Results: We evaluated the distribution of transcript counts across a compendium of fRNA-seq datasets, finding the negative binomial distribution best fits the data with little evidence supporting zero-inflated extensions. We use this knowledge in the design of PREFFECT. We show that PREFFECT can accurately impute missing values from fRNAseq count matrices and adjust for batch effects. The inclusion of sample-sample adjacency networks and multiple tissues were shown to enhance sample clustering.

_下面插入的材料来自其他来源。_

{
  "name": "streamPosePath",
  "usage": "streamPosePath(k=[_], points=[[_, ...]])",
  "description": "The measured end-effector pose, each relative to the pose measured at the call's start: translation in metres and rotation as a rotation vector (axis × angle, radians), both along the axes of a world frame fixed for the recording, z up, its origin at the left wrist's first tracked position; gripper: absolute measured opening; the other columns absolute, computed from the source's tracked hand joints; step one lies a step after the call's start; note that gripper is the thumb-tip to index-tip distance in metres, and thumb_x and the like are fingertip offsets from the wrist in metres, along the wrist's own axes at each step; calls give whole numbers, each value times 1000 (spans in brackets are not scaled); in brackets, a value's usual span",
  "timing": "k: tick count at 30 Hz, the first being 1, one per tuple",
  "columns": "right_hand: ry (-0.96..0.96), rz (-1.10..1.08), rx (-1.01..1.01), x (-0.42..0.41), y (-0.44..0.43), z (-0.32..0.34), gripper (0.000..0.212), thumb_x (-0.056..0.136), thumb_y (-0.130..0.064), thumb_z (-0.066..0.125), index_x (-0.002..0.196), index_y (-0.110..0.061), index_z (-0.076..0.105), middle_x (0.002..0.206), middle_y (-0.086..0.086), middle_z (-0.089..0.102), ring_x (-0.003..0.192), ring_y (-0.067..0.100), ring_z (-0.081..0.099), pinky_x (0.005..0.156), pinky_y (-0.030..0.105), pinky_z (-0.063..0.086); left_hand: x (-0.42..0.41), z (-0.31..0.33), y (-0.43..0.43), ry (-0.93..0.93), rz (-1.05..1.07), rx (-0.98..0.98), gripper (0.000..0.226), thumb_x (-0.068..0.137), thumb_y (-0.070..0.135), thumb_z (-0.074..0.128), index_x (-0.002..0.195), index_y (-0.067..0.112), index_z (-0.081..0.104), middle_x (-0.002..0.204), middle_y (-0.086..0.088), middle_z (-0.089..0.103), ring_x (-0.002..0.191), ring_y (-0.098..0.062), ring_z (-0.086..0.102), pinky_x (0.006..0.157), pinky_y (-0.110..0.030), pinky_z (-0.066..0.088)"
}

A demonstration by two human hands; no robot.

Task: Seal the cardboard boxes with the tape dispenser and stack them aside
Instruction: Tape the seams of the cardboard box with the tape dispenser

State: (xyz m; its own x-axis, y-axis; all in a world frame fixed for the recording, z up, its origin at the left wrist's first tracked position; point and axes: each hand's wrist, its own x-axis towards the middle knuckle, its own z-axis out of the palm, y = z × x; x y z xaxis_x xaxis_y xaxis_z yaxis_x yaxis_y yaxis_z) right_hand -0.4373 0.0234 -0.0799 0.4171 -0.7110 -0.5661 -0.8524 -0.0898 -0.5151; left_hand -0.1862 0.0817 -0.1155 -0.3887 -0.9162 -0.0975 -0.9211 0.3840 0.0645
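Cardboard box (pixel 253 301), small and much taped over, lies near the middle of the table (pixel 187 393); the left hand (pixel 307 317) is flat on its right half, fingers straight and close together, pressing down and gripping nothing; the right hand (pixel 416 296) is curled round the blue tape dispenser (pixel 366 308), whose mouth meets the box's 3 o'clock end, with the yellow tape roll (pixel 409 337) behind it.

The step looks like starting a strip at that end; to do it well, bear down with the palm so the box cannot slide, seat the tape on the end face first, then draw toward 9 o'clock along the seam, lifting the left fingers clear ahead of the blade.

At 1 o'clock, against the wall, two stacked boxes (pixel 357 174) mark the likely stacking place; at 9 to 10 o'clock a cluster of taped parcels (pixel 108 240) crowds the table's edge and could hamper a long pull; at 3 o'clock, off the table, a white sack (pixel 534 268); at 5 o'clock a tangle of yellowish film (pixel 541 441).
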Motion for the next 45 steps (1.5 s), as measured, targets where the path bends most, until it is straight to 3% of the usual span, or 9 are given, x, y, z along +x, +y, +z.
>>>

Conclusions: The vast majority of studies to date contain at most a few hundred profiles, making it challenging to correctly infer good statistical fits for each transcript especially in complex cohorts, given the noisy, incomplete and heterogeneous nature of the data. The integrative and generative approach of PREFFECT provides better and more specific model fits than generic bulk RNA-seq tools, especially when more advanced PREFFECT models provide matched profiles are included in the analysis. The transformed data can be directly used with many well-established tools for downstream analysis tasks, empowering its use in clinical biomarker studies and diagnostics.

求助全文

通过发布文献求助，成功后即可免费获取论文全文。去求助

来源期刊

Journal of Translational Medicine 医学-医学：研究与实验

CiteScore

10.00

自引率

1.40%

发文量

537

审稿时长

1 months

期刊介绍： The Journal of Translational Medicine is an open-access journal that publishes articles focusing on information derived from human experimentation to enhance communication between basic and clinical science. It covers all areas of translational medicine.